Look below for the line holding "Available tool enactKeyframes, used" and the line holding "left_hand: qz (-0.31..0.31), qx". Transcribe exactly those lines and all lines between them, nothing more.

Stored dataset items
- - - - -

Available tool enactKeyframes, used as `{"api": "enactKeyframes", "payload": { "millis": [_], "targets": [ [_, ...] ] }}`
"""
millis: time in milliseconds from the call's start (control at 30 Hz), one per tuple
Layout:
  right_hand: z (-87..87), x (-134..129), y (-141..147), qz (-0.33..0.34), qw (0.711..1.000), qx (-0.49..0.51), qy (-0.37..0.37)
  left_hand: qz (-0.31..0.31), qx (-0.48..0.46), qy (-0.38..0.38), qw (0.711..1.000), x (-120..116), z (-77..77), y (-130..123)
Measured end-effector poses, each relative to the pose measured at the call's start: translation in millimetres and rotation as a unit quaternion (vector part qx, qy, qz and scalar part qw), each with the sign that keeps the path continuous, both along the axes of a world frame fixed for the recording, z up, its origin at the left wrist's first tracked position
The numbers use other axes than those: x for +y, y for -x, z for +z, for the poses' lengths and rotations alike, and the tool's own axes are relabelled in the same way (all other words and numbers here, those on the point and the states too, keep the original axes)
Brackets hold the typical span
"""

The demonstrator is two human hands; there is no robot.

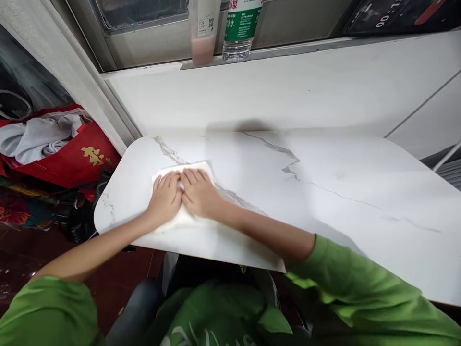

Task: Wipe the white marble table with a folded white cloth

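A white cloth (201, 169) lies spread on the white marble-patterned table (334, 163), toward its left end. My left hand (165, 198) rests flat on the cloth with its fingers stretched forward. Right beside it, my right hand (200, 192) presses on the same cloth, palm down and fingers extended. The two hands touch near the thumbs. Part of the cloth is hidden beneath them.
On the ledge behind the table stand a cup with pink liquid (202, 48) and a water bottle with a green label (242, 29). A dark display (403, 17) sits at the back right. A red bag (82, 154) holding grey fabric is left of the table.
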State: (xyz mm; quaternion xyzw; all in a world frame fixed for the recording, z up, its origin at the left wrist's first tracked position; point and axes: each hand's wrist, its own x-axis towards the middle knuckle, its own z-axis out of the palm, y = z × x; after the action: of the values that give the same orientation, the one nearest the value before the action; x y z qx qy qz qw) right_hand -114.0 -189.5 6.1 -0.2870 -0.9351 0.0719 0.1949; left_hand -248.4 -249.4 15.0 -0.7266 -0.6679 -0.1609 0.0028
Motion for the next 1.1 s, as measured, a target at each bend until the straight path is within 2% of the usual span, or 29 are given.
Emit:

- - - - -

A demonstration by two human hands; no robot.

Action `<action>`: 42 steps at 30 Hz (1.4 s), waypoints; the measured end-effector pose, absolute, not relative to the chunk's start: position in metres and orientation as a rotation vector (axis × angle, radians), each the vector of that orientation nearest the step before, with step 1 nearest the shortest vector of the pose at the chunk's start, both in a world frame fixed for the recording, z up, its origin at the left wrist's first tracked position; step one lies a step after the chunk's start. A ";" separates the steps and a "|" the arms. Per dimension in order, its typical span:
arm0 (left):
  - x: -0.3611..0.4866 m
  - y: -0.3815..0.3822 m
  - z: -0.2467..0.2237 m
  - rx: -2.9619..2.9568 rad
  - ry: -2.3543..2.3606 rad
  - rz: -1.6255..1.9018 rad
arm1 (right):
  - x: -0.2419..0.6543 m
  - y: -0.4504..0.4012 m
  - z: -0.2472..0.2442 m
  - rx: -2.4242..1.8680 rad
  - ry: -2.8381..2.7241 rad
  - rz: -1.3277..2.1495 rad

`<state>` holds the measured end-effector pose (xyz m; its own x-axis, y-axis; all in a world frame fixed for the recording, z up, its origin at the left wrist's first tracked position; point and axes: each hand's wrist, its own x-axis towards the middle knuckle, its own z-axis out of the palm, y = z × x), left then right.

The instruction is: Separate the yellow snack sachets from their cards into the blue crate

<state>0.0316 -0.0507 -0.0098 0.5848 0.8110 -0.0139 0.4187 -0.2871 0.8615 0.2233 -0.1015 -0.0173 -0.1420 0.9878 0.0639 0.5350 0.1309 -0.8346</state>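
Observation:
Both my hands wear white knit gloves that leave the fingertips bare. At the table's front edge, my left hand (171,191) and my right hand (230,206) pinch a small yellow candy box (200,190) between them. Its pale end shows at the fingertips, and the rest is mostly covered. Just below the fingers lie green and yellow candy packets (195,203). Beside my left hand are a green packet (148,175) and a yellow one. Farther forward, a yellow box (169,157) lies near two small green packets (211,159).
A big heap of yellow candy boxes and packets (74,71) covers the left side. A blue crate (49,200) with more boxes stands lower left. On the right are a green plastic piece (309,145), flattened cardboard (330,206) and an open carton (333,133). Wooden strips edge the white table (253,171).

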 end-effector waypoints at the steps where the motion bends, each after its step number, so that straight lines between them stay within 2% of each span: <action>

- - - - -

- **Answer to this problem**
Available tool enactKeyframes, used as `{"api": "enactKeyframes", "payload": { "millis": [_], "targets": [ [_, ...] ] }}`
"""
millis: time in milliseconds from the call's start (control at 30 Hz), one per tuple
Layout:
  right_hand: z (-87..87), x (-134..129), y (-141..147), qz (-0.33..0.34), qw (0.711..1.000), qx (-0.49..0.51), qy (-0.37..0.37)
  left_hand: qz (-0.31..0.31), qx (-0.48..0.46), qy (-0.38..0.38), qw (0.711..1.000), x (-120..116), z (-77..77), y (-130..123)

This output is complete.